Background: The su command allows a user to run a command or shell as another user. The program has been superseded by sudo, which allows for more granular control over privileged access. Normally, the su command can be executed by any user. By uncommenting the pam_wheel.so statement in /etc/pam.d/su, the su command will only allow users in the wheel group to execute su.

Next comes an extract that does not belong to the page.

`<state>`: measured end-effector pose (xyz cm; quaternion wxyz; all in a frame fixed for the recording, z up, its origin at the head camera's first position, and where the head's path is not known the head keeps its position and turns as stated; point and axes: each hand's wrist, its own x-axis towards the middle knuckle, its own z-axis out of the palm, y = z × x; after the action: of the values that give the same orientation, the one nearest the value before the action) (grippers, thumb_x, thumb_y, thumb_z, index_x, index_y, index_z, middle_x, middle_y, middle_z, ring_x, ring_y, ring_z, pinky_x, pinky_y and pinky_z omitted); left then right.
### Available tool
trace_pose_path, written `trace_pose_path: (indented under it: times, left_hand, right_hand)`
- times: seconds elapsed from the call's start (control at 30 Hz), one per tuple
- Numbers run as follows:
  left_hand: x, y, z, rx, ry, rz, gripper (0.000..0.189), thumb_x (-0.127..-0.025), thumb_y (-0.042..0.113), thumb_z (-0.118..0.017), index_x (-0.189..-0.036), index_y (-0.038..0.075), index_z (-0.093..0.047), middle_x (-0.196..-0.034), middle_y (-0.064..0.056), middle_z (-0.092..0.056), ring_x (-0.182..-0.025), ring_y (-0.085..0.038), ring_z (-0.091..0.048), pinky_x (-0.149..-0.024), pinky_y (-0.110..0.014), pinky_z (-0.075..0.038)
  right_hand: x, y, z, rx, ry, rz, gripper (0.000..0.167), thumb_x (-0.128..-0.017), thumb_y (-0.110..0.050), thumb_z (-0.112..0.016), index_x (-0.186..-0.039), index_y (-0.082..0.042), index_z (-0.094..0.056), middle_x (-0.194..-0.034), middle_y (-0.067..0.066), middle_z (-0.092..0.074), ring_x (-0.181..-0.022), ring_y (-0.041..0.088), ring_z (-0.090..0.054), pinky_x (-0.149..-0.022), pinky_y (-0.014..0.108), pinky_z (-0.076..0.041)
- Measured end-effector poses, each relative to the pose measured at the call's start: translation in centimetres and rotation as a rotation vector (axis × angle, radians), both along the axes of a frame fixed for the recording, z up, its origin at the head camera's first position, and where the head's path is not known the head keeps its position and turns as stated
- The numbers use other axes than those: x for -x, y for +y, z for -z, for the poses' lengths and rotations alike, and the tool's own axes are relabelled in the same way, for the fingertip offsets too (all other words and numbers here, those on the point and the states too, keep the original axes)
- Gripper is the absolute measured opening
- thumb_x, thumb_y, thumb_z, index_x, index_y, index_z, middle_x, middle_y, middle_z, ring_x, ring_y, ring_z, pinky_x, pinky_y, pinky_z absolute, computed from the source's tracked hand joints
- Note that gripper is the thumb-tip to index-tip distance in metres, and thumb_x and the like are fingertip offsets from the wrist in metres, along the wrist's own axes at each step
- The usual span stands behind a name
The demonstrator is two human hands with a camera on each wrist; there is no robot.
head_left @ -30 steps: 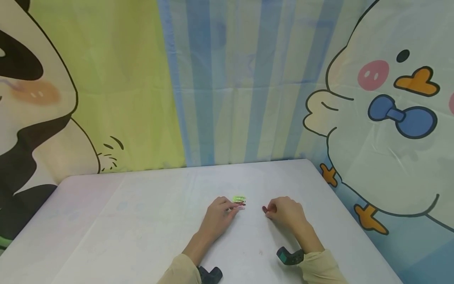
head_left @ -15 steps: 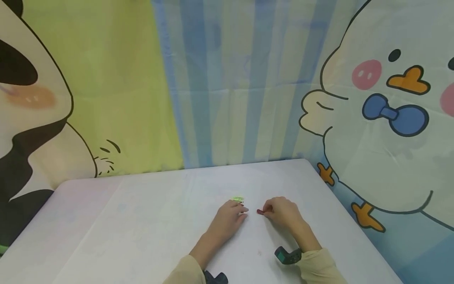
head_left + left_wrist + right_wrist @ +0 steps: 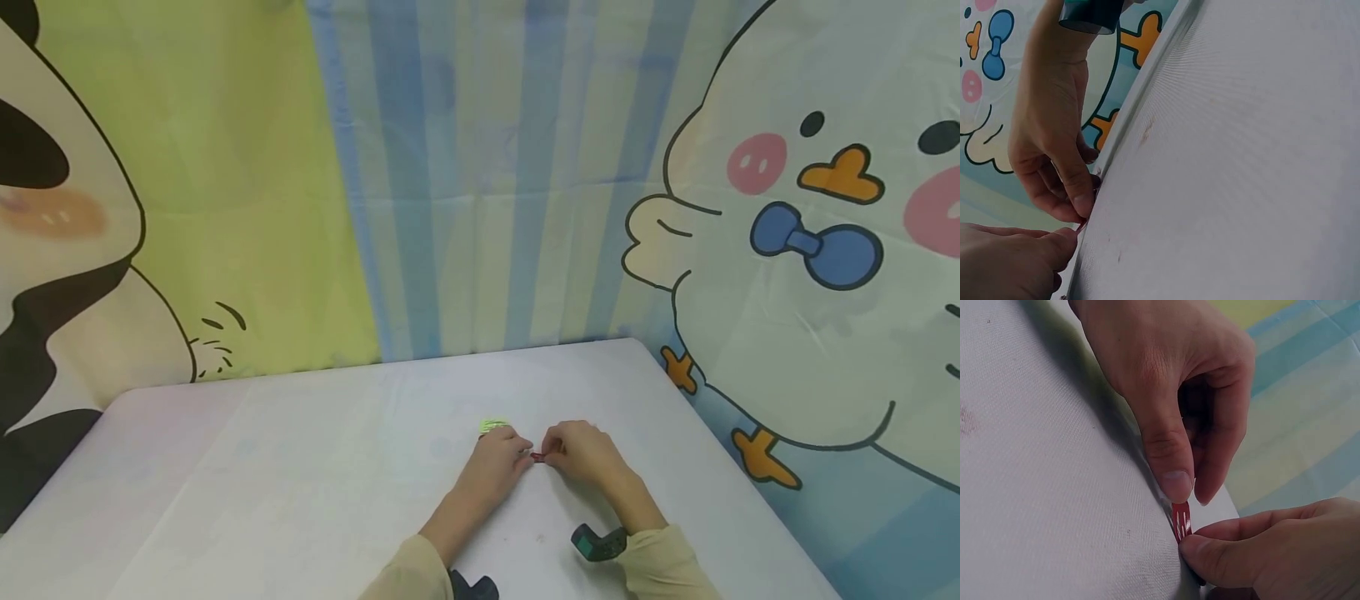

Rationale: Restricting the use of su, and using sudo in its place, provides system administrators better control of the escalation of user privileges to execute privileged commands. The sudo utility also provides a better logging and audit mechanism, as it can log each command executed via sudo, whereas su can only record that a user executed the su program.
Locations:
https://github.com/brianbianco/redisio/blob/v2.6.1/templates/default/sentinel.init.erb#L18
https://github.com/brianbianco/redisio/blob/v2.6.1/templates/default/redis.init.erb#L21
https://github.com/brianbianco/redisio/blob/v2.6.1/templates/default/sentinel.upstart.conf.erb#L18
https://github.com/brianbianco/redisio/blob/v2.6.1/templates/default/redis.upstart.conf.erb#L18
https://github.com/brianbianco/redisio/blob/v2.6.1/test/integration/multisentinel/serverspec/multiple_sentinels_spec.rb#L32
Closing due to inactivity.
If this is still an issue please reopen or open another issue. Alternatively drop by the #sous-chefs channel on the Chef Community Slack and we'll be happy to help!
Thanks,
Sous-Chefs
This thread has been automatically locked since there has not been any recent activity after it was closed. Please open a new issue for related bugs.